Caching refers to situations where the file a visitor requests
from a web server has already been stored offline. This could be
either on their own computer via their browser's cache, or through
an Internet service provider's use of a cache to reduce the load
of traffic and data being sent from their server (this is less of
an issue if most of your traffic is coming from within the Boston
University network).
In both cases, multiple readings of your content are registered
only once or possibly not at all. Sometimes the browser will check
to see if there's a new version of the page available, and this
results in an entry in the log file. But, not all browsers check
for cached versions of pages every time. Think about how many times
during your web browsing you use the Back button to navigate (unless
you have set your browser's local cache to 0, which is unlikely).
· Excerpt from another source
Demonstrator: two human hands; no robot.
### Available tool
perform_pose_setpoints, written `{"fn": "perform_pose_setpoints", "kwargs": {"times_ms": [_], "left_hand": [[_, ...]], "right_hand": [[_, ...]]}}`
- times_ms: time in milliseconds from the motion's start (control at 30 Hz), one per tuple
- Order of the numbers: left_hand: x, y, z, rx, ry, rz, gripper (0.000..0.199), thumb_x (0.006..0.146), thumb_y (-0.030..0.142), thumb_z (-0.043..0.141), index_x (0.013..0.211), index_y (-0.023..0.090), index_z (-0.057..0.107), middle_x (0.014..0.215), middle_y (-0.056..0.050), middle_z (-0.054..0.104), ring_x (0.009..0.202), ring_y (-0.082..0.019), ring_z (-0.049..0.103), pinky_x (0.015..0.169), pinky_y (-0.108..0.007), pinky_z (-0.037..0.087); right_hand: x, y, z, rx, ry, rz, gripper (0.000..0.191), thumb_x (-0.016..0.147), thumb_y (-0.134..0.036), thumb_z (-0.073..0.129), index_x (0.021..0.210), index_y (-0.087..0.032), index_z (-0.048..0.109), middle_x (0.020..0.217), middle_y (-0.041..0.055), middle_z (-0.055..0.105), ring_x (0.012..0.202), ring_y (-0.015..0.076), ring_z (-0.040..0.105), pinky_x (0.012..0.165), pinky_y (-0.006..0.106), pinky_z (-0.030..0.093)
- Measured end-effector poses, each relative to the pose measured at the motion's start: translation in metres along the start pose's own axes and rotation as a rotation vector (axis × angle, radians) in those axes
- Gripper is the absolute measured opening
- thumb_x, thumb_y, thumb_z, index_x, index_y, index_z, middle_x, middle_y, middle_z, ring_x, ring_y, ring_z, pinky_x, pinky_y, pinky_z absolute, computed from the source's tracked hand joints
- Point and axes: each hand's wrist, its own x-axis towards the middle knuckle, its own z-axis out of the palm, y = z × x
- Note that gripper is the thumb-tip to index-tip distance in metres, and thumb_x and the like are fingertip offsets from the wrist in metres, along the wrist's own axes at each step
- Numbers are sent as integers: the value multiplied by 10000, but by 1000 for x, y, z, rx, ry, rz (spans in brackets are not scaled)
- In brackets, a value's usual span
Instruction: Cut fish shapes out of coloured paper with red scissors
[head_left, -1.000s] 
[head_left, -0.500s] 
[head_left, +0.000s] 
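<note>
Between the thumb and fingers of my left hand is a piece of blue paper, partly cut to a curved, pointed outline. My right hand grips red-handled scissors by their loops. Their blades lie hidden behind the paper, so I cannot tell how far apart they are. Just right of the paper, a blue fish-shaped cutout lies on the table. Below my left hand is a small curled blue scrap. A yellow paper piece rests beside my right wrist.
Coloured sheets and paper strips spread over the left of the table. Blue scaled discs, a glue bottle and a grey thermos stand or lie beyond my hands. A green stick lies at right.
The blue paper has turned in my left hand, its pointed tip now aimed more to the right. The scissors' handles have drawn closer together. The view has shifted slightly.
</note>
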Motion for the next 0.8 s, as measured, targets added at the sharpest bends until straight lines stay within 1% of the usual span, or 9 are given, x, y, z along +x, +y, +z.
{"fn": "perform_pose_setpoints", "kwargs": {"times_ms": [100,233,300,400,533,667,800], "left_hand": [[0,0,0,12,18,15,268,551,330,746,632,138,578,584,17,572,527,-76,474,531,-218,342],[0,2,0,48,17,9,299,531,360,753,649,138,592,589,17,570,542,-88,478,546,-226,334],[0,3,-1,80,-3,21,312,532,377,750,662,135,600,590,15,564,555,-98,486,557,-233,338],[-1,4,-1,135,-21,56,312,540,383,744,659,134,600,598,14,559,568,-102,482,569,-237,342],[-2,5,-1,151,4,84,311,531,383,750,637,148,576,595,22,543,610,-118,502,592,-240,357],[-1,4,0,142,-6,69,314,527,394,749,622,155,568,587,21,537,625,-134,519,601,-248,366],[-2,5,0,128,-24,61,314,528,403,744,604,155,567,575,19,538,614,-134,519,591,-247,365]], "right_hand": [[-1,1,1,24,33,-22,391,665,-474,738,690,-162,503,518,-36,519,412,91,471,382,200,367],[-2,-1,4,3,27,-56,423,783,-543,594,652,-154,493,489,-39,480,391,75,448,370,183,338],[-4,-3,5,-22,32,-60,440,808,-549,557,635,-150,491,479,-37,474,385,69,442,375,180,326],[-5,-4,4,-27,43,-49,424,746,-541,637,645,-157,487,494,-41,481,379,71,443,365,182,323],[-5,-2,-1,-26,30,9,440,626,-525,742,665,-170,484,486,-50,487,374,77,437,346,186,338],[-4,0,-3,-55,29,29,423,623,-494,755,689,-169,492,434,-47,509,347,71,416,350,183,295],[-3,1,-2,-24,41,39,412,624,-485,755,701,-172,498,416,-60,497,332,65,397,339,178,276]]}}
None of those requests are being logged by the server -- they're
all fulfilled from your own local computer.
The stateless nature of HTTP connections also poses problems for
accurate tracking of web site usage. Basically, unless you require
users to log in to your site with registered user names, you can't
tell much about who they are or their behavior on your site. For
example, while you can see a total number of requests for a specific
page, you still don't know how much time users spent on that page.
You also can't tell where they went after they left your site. And
while you can get a total count of hosts that have visited, it's
possible that one user has been counted as multiple hosts because
of a dynamic IP address, or multiple users could be counted as one
if they're sharing an ISPs proxy server. Search spiders are counted
as hosts, although you wouldn't consider them true visitors.
In short, site statistics reports are based on data from server
log files, and so they can only be as accurate and complete as their
source. So rather than obsess about the specific numbers in your
reports, use them to monitor general trends and to get the bigger
picture of site usage.
|